Congress approved the special study of the President James K. Polk Home & Museum as part of its John D. Dingell Jr. Conservation, Management and Recreation Act, a collection of more than 100 bills that created 1.3 million acres of new wilderness.

It marked a victory for Rep. Scott DesJarlais (R-Tenn.), who convinced Congress to pass his bill, called the James K. Polk Presidential Home Study Act. Alexander teamed up with Republican Sen. Marsha Blackburn to get a companion bill passed in the Senate.

James K. Polk. Photo credit: National Portrait Gallery/Smithsonian
A portrait of James Polk, the 11th president of the United States, by George Peter Alexander Healy, which is on display at the National Portrait Gallery.

| National Portrait Gallery/Smithsonian

After the legislation passed, DesJarlais called Polk "a national hero with Tennessee roots who had enormous influence on the direction of our country," citing his work to expand the western U.S. territorial holdings after the Mexican-American War.
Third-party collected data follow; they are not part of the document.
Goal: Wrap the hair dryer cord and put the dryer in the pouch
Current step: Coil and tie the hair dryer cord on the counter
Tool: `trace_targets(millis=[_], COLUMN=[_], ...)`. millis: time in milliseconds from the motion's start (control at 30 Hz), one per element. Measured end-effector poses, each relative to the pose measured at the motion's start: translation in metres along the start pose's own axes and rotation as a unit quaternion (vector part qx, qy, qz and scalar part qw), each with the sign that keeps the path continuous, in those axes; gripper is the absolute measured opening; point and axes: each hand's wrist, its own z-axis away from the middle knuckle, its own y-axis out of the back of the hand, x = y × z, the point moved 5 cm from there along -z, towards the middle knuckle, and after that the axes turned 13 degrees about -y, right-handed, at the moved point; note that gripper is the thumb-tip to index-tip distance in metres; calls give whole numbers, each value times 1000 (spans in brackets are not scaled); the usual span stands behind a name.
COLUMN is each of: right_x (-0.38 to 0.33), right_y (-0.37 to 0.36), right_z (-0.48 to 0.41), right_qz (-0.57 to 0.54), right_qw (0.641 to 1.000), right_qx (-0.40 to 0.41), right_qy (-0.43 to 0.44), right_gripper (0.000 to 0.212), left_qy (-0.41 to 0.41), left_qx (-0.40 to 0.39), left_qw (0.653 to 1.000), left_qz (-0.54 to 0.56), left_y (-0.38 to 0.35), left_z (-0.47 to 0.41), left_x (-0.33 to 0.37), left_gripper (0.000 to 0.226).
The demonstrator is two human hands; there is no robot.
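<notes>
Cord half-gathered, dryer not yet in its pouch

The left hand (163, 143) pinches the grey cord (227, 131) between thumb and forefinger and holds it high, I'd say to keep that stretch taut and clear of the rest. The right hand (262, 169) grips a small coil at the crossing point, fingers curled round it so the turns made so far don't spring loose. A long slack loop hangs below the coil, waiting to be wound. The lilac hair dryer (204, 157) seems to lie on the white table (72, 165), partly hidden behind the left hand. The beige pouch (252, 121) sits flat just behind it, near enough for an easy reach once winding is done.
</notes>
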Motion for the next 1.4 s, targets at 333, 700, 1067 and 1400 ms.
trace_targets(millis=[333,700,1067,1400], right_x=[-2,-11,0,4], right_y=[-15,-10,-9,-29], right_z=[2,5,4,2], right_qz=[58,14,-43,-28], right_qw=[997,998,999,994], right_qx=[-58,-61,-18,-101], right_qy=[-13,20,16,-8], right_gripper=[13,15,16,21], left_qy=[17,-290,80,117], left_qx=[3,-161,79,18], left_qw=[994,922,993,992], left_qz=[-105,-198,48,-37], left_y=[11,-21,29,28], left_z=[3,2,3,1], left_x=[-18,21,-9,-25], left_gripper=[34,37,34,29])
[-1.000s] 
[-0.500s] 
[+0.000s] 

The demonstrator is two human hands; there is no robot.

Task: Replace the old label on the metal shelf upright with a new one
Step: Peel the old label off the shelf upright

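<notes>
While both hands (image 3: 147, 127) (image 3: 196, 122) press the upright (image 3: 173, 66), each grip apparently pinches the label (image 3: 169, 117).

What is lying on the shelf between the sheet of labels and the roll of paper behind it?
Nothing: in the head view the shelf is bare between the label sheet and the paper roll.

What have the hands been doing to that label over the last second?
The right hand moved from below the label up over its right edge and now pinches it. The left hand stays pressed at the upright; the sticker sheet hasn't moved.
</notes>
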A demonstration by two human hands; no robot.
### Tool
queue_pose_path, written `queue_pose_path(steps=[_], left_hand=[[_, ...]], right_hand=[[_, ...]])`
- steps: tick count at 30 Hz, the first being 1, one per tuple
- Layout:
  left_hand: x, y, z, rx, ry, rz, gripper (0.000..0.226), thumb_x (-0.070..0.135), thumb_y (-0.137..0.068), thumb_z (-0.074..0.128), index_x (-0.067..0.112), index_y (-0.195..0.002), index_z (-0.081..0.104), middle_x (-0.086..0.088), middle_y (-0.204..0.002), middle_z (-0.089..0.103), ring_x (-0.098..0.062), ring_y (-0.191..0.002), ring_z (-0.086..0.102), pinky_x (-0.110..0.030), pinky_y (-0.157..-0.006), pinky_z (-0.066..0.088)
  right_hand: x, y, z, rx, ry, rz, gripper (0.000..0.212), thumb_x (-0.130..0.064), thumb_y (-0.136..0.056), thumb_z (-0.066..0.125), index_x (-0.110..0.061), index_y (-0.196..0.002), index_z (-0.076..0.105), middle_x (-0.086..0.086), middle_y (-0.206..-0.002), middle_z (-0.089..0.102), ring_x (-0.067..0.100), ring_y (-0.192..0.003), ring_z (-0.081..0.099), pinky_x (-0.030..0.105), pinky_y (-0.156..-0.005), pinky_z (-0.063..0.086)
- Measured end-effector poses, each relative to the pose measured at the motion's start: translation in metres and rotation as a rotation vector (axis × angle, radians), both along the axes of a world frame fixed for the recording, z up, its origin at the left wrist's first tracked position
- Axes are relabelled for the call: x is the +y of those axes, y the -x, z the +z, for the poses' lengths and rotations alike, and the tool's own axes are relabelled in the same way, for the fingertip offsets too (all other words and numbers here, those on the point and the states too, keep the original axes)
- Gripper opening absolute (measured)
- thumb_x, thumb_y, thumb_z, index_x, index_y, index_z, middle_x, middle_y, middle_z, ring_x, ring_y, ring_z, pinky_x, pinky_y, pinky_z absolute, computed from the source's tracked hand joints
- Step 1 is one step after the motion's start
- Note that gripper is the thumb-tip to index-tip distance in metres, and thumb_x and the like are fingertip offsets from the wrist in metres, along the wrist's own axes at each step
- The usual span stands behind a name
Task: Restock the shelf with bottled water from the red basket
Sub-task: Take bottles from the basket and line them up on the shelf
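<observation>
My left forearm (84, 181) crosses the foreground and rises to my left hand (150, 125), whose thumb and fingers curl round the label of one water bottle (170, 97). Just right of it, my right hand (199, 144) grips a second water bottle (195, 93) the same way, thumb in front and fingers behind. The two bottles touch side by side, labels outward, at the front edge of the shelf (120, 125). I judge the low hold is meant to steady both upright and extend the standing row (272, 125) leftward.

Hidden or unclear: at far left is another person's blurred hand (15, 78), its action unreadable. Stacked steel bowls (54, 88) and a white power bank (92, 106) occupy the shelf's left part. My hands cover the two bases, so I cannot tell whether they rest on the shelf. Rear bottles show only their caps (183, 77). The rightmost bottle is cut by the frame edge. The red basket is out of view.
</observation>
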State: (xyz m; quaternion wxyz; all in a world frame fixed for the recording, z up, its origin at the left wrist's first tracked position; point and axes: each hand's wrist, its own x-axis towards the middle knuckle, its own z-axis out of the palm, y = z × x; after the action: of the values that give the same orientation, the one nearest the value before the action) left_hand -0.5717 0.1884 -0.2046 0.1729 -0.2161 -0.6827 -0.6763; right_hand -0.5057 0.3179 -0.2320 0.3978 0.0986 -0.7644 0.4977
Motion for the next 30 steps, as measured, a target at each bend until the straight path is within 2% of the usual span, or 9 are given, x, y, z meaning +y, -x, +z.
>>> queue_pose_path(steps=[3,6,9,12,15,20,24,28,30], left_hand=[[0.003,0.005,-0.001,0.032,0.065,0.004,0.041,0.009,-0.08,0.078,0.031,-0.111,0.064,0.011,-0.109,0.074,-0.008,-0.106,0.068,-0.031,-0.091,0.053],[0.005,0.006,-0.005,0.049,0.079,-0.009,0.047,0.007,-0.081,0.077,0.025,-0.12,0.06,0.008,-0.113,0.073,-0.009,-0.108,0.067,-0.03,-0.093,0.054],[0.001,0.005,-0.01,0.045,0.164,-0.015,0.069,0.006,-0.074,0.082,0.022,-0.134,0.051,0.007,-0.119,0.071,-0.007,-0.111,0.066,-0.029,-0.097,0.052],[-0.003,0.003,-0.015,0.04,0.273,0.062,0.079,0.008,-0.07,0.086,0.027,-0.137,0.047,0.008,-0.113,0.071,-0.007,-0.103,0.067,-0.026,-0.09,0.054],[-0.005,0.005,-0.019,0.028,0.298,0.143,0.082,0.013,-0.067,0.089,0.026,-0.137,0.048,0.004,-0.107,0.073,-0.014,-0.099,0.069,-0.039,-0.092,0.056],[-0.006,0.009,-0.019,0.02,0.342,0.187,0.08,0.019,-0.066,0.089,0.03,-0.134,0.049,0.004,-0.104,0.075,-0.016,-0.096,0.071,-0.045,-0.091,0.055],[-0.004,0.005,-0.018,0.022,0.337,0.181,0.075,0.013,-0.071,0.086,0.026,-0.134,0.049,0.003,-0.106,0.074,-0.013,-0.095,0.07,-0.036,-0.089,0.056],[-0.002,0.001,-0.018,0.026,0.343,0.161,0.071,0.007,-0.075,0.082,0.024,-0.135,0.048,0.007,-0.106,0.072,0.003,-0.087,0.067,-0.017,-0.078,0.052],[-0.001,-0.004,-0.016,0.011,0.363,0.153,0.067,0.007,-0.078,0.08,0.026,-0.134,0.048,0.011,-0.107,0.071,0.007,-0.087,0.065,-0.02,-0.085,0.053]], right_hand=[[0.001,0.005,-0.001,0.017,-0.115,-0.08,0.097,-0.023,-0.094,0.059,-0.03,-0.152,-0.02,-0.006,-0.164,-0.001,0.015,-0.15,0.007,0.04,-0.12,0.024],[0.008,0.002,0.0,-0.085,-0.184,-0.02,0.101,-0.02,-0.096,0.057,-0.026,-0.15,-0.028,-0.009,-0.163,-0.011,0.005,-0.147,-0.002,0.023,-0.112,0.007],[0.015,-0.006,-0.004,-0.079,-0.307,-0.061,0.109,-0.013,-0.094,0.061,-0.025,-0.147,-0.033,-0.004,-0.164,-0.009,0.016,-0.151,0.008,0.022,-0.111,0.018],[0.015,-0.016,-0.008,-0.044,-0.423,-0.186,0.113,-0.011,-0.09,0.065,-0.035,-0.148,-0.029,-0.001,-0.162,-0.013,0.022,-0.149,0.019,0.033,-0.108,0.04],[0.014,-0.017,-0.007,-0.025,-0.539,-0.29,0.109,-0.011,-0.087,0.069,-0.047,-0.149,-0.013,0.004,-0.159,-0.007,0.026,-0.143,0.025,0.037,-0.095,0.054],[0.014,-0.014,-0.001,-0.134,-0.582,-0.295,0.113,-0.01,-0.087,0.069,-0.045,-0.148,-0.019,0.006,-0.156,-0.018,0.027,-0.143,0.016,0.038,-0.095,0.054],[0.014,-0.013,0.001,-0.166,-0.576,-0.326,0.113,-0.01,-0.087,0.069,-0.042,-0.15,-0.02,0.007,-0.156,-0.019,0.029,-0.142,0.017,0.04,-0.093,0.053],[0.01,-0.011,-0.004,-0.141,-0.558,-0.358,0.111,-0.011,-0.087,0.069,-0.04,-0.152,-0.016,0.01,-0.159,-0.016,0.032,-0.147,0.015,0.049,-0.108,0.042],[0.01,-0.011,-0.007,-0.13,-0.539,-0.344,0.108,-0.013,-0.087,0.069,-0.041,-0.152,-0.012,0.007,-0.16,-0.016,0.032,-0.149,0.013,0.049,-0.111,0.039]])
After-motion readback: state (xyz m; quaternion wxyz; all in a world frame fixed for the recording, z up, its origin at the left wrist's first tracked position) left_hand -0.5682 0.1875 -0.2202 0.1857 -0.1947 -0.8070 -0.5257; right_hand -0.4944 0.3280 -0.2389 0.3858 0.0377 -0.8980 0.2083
"Without him, the United States might not look like it does today, a strong and prosperous nation spanning a continent," he said.

The Polk home, which was designated as a national historic landmark in 1961, is currently owned by the state of Tennessee and operated by the nonprofit James K. Polk Memorial Association. The association has run the home since it became a presidential historic site in 1929.

Even if the park service gets involved in managing the site, McKelvy said he hopes that the Polk Memorial Association will maintain the upper hand.

"We want what’s best for the Polk house," he said. "I would hope a collaboration could be considered, where the Polk association keeps control of what they have and the park service gives them some funds. I think that would be a good thing."

NPS officials said they will recommend whether the home becomes a national park or receives another special designation.

Once the study is completed next year, the agency will submit its report for review to the Interior secretary, who then will send it to Congress, according to Ben West, the park service’s Southeast regional chief for planning and compliance in Atlanta, who outlined the process during a recent online forum.

He emphasized that the study alone will not determine what happens.

"This is an important thing for folks to remember. … Regardless of the outcome, new units of the park system can only be established by an act of Congress or by presidential proclamation," West said.